I encourage you to click on the link and hear/read what Eisenhower said. Right down to the involvement of the university, he was remarkable in his ability to predict the road ahead. His words motivate us to find our better selves.
(6) We have Justice Krever, Commission of Inquiry on the Blood System in Canada, 1996
“Industry can’t be regulated by government – and for environmental and health reasons they must be – if that government is in bed with them.”
(7) Mae-Wan Ho, “Genetic engineering – Dream or Nightmare?”, 1998
You may not like this one, but it rings absolutely true for the me that worked with others to open up the debate on genetically-modified organisms.
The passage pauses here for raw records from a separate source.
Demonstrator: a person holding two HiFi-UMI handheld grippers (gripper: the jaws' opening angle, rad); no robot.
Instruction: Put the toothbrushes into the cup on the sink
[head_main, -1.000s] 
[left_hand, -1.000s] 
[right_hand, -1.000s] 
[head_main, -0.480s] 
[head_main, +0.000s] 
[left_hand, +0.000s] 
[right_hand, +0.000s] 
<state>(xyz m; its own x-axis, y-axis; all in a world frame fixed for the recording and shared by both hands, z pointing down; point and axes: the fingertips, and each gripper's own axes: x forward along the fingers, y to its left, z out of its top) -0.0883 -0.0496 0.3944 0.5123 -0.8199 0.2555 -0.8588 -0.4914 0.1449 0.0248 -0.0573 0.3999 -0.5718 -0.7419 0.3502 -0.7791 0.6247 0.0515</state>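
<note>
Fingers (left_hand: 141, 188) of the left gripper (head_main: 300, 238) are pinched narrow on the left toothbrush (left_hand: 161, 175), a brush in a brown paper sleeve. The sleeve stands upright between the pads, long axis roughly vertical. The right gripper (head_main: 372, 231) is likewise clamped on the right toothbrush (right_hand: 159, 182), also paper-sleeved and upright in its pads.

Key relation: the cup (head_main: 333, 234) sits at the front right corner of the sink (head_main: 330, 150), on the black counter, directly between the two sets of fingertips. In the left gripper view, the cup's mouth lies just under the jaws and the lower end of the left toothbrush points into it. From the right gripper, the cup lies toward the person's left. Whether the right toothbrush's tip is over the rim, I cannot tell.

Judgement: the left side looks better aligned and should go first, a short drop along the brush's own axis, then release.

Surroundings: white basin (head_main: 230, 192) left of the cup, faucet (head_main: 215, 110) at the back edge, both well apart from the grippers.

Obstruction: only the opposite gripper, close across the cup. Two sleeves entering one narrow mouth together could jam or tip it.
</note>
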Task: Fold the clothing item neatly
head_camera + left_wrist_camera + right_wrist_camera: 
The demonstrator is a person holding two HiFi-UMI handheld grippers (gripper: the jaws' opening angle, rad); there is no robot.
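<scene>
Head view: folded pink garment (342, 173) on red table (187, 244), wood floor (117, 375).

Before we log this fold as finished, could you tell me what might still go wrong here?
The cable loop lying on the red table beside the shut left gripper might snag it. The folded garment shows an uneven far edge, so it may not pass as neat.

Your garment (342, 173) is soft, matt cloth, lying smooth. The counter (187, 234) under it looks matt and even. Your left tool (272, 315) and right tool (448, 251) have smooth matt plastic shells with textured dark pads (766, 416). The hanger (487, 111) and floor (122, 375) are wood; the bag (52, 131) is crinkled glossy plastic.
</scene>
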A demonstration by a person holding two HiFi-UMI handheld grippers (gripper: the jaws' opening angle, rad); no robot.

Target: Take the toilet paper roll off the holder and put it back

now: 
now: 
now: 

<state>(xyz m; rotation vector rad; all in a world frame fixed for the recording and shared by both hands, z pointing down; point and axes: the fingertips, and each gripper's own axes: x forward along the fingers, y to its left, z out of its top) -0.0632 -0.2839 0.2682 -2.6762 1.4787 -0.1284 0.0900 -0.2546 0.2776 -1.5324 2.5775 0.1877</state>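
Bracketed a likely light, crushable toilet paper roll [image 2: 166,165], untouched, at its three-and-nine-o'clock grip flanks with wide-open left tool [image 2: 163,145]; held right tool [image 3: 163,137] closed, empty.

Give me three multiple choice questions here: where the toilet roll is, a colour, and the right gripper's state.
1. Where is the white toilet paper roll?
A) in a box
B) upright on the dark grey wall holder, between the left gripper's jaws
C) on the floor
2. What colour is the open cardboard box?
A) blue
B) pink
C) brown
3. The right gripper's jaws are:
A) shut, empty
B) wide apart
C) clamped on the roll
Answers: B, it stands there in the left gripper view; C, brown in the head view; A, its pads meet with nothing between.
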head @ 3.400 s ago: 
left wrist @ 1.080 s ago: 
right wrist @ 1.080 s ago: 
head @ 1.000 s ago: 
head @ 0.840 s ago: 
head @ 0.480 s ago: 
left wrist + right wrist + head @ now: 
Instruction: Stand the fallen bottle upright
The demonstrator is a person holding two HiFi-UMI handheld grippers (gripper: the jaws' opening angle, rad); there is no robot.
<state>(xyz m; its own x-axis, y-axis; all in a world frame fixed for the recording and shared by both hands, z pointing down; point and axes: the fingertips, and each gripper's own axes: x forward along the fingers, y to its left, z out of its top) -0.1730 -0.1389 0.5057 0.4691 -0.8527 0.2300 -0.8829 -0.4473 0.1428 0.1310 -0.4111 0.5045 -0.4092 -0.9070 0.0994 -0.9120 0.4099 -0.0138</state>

There are many postings about GMOs on this blog. April 2013, as time permits, I’m adding more from the email store that pre-dates the blog. There is important information collected by this network, still valid today, that documents some of the propaganda used by educated people, refuted by common sense about the real world and nature, that most people would understand.
“To reassure us, they lie to us, and then treat us as idiots by insisting on things we all know are untrue. Not only does this prevent a reasonable debate from taking place, but it also creates a very unhealthy relationship between citizens and their elected representatives”. (and the “intellectuals” who train the regulators)
(8) Excerpt from 1961 John F Kennedy (1917 to Nov 1963). (https://sandrafinley.ca/blog/?p=25991)
THE PRESIDENT AND THE PRESS: ADDRESS BEFORE THE AMERICAN NEWSPAPER PUBLISHERS ASSOCIATION, APRIL 27, 1961
― John F. Kennedy
EXCERPT:
“For we are opposed around the world by a monolithic and ruthless conspiracy that relies primarily on covert means for expanding its sphere of influence — on infiltration instead of invasion, on subversion instead of elections, on intimidation instead of free choice, on guerrillas by night instead of armies by day. It is a system which has conscripted vast human and material resources into the building of a tightly knit, highly efficient machine that combines military, diplomatic, intelligence, economic, scientific and political operations.
Its preparations are concealed, not published. Its mistakes are buried, not headlined. Its dissenters are silenced, not praised. No expenditure is questioned, no rumor is printed, no secret is revealed. It conducts the Cold War, in short, with a war-time discipline no democracy would ever hope or wish to match.”